Fact is, I never intended to make my writing a career; I was shortly going to retire and it was ‘something nice I could do to keep my brain going’ once I no longer had my job to help me do that. However, having been finally convinced to publish my books, I now find that I do want to sell them and perhaps I haven’t done myself justice in not trying harder to ‘get noticed’ by writing for women’s magazines or something. I found I didn’t really want to do that either; I didn’t want to get to the stage where there might be pressure upon me to provide by a certain time. The beauty of self-publishing is you can set your own deadlines.

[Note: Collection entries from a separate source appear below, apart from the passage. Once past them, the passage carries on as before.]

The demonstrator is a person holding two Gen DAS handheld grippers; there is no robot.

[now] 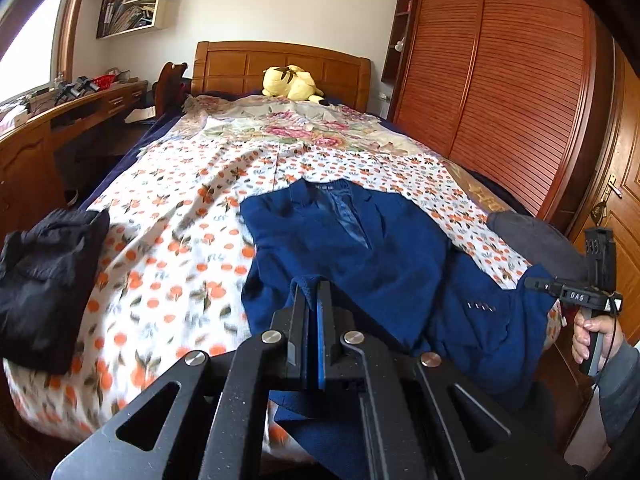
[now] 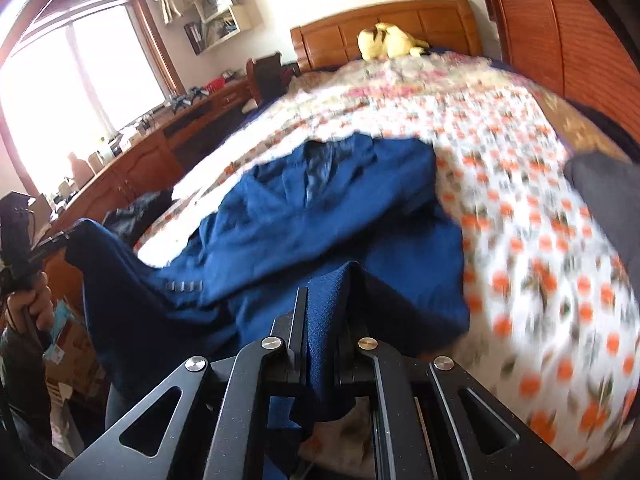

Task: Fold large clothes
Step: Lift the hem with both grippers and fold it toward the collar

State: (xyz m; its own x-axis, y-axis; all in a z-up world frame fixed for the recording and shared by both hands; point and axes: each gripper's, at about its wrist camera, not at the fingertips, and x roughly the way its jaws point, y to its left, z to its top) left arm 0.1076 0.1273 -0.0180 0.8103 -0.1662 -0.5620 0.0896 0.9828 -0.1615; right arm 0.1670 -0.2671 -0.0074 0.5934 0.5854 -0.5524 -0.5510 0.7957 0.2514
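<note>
Nearest us in the left wrist view, our left hand-held gripper [image 1: 314, 292] fills the bottom centre of the frame, its jaws nearly together and pinching a fold of the blue jacket [image 1: 360, 240]. In the right wrist view our right hand-held gripper [image 2: 326, 280] sits likewise at the bottom centre, clamped on a thicker pleat of the same jacket [image 2: 328, 208]. We see the jacket lying front-up on the bed [image 1: 168, 208], collar toward the headboard [image 1: 280, 68], in the lower middle of both frames, with its near hem lifted off the floral bedspread by both grips. One sleeve, its cuff showing a row of buttons, trails toward the lower right of the left view and the lower left of the right view. At the right edge of the left view we see the right hand [image 1: 592, 336] around its gripper's handle; at the left edge of the right view the left hand [image 2: 32, 304] shows the same way. A black garment [image 1: 44, 284] lies on the bed at the left edge of the left view, apart from the jacket. A yellow plush toy [image 1: 290, 82] rests by the headboard, top centre.
</note>
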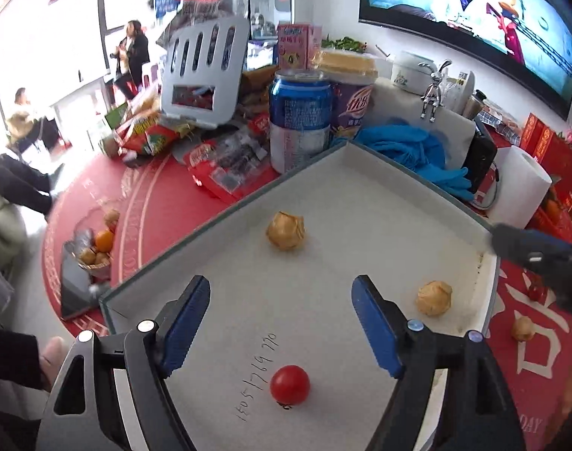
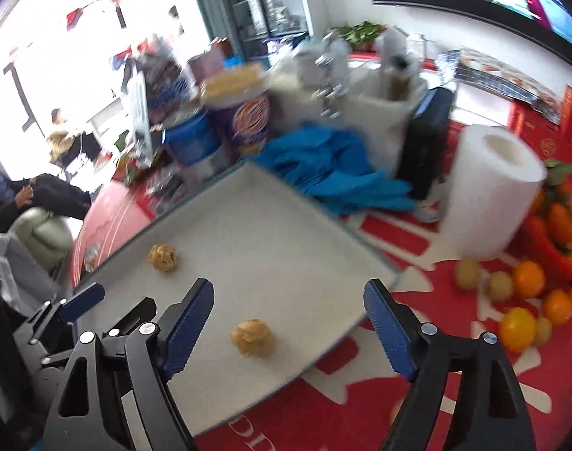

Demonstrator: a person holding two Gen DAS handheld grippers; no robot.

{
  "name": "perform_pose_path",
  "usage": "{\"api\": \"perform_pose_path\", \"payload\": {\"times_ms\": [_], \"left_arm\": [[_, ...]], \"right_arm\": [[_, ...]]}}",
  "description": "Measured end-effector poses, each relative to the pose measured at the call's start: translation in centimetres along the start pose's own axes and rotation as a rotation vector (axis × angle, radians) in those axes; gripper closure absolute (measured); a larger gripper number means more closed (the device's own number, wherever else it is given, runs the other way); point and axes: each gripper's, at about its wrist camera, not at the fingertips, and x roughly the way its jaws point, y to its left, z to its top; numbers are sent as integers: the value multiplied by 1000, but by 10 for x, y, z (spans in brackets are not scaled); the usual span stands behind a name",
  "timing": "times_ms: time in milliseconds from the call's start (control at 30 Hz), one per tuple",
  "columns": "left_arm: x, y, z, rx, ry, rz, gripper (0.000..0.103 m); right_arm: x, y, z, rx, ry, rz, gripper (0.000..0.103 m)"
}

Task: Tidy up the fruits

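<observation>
A shallow white tray lies on the red tablecloth. In it are a red cherry tomato and two tan husked fruits. My left gripper is open and empty above the tray, the tomato lying below and between its fingers. My right gripper is open and empty over the tray's near right edge, one husked fruit between its fingers and another farther left. It also shows as a dark shape in the left wrist view.
Oranges, a yellow fruit and small pale fruits lie right of the tray by a paper roll. Blue gloves, a can and snack packs crowd the far side. More fruit sits left; a tomato and husked fruit right.
</observation>
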Motion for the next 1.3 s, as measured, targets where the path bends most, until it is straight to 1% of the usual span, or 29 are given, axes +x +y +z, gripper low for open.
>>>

However, the obvious drawback to self-publishing is that you have to go out there and sell yourself – and that really isn’t in my nature. I love to give gifts and a book that I’ve written is somewhat personal, like giving part of myself to a friend. But I feel bad about asking my friends to buy my books. For that reason I wonder, am I really ‘cut out’ to be a ‘proper’ author? Perhaps I should just write my books and use them as gifts. Seumas has made me stop and question what I’m doing; after all, I have a lot in my life already – like many retired people I wonder how I ever had time to work!

So, the question is, am I going to let that big wave sweep me away to bigger and better things in writing or am I going to grab the line that will pull me back to the shore to no more take the risk of being swept off my feet again? The trouble is, I just can’t stop writing…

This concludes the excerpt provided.